→ PROBLEM DESCRIPTION
Would you return the full listing exactly, with nothing altered?

→ DATASET EXCERPT
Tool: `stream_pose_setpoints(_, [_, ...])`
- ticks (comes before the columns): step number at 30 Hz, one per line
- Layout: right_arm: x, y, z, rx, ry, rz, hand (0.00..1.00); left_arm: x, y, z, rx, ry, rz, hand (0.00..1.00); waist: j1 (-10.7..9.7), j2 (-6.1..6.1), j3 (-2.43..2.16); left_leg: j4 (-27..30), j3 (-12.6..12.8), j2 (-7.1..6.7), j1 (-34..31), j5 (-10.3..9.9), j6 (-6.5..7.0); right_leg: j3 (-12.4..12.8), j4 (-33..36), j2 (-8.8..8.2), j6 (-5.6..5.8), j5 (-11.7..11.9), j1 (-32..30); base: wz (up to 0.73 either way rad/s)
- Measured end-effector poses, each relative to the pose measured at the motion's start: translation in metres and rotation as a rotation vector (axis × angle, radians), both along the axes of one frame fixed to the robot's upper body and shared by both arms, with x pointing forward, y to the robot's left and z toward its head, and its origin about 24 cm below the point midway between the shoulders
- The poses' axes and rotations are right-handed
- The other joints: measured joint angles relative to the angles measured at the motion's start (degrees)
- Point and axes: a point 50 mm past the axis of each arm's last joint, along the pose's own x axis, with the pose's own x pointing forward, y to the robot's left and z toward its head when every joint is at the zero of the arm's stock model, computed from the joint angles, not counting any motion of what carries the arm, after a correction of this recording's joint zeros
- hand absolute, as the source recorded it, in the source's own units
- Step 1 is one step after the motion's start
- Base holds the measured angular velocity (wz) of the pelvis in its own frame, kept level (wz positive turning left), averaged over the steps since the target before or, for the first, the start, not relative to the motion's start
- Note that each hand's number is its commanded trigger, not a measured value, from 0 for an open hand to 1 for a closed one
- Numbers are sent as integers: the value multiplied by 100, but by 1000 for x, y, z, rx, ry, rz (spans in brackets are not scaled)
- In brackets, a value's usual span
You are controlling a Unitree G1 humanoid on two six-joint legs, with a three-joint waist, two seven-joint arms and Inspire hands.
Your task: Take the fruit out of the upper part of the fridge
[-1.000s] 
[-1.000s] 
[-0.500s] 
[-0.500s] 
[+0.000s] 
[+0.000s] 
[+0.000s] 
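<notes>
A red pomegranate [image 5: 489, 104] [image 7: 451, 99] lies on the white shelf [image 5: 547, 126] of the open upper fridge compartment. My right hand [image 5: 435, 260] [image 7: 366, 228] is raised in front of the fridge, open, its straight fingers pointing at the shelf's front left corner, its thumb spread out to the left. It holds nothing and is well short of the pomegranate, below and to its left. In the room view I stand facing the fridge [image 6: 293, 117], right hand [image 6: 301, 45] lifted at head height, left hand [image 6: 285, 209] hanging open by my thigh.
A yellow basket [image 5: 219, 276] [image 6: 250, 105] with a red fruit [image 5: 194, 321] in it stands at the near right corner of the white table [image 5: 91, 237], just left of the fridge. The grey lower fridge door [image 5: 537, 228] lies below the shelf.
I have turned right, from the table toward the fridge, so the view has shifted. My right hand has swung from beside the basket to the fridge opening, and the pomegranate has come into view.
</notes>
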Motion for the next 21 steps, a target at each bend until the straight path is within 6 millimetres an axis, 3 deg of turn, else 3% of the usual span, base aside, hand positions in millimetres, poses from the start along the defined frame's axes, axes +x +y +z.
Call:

→ RESPONSE TO THE EXERCISE
Tool: `stream_pose_setpoints(_, [_, ...])`
- ticks (comes before the columns): step number at 30 Hz, one per line
- Layout: right_arm: x, y, z, rx, ry, rz, hand (0.00..1.00); left_arm: x, y, z, rx, ry, rz, hand (0.00..1.00); waist: j1 (-10.7..9.7), j2 (-6.1..6.1), j3 (-2.43..2.16); left_leg: j4 (-27..30), j3 (-12.6..12.8), j2 (-7.1..6.7), j1 (-34..31), j5 (-10.3..9.9), j6 (-6.5..7.0); right_leg: j3 (-12.4..12.8), j4 (-33..36), j2 (-8.8..8.2), j6 (-5.6..5.8), j5 (-11.7..11.9), j1 (-32..30); base: wz (up to 0.73 either way rad/s)
- Measured end-effector poses, each relative to the pose measured at the motion's start: translation in metres and rotation as a rotation vector (axis × angle, radians), both along the axes of one frame fixed to the robot's upper body and shared by both arms, with x pointing forward, y to the robot's left and z toward its head, and its origin about 24 cm below the point midway between the shoulders
- The poses' axes and rotations are right-handed
- The other joints: measured joint angles relative to the angles measured at the motion's start (degrees)
- Point and axes: a point 50 mm past the axis of each arm's last joint, along the pose's own x axis, with the pose's own x pointing forward, y to the robot's left and z toward its head when every joint is at the zero of the arm's stock model, computed from the joint angles, not counting any motion of what carries the arm, after a correction of this recording's joint zeros
- hand absolute, as the source recorded it, in the source's own units
- Step 1 is one step after the motion's start
- Base holds the measured angular velocity (wz) of the pelvis in its own frame, kept level (wz positive turning left), averaged over the steps since the target before or, for the first, the start, not relative to the motion's start
- Note that each hand's number is its commanded trigger, not a measured value, from 0 for an open hand to 1 for a closed one
- Numbers are sent as integers: the value multiplied by 100, but by 1000 for x, y, z, rx, ry, rz (spans in brackets are not scaled)
- In brackets, a value's usual span
You are controlling a Unitree G1 humanoid on two six-joint legs, with a three-joint waist, two seven-joint arms and Inspire hands.
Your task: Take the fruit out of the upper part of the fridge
[-1.000s] 
[-1.000s] 
[-0.500s] 
[-0.500s] 
[+0.000s] 
[+0.000s] 
[+0.000s] 
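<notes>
A red pomegranate [image 5: 489, 104] [image 7: 451, 99] lies on the white shelf [image 5: 547, 126] of the open upper fridge compartment. My right hand [image 5: 435, 260] [image 7: 366, 228] is raised in front of the fridge, open, its straight fingers pointing at the shelf's front left corner, its thumb spread out to the left. It holds nothing and is well short of the pomegranate, below and to its left. In the room view I stand facing the fridge [image 6: 293, 117], right hand [image 6: 301, 45] lifted at head height, left hand [image 6: 285, 209] hanging open by my thigh.
A yellow basket [image 5: 219, 276] [image 6: 250, 105] with a red fruit [image 5: 194, 321] in it stands at the near right corner of the white table [image 5: 91, 237], just left of the fridge. The grey lower fridge door [image 5: 537, 228] lies below the shelf.
I have turned right, from the table toward the fridge, so the view has shifted. My right hand has swung from beside the basket to the fridge opening, and the pomegranate has come into view.
</notes>
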Motion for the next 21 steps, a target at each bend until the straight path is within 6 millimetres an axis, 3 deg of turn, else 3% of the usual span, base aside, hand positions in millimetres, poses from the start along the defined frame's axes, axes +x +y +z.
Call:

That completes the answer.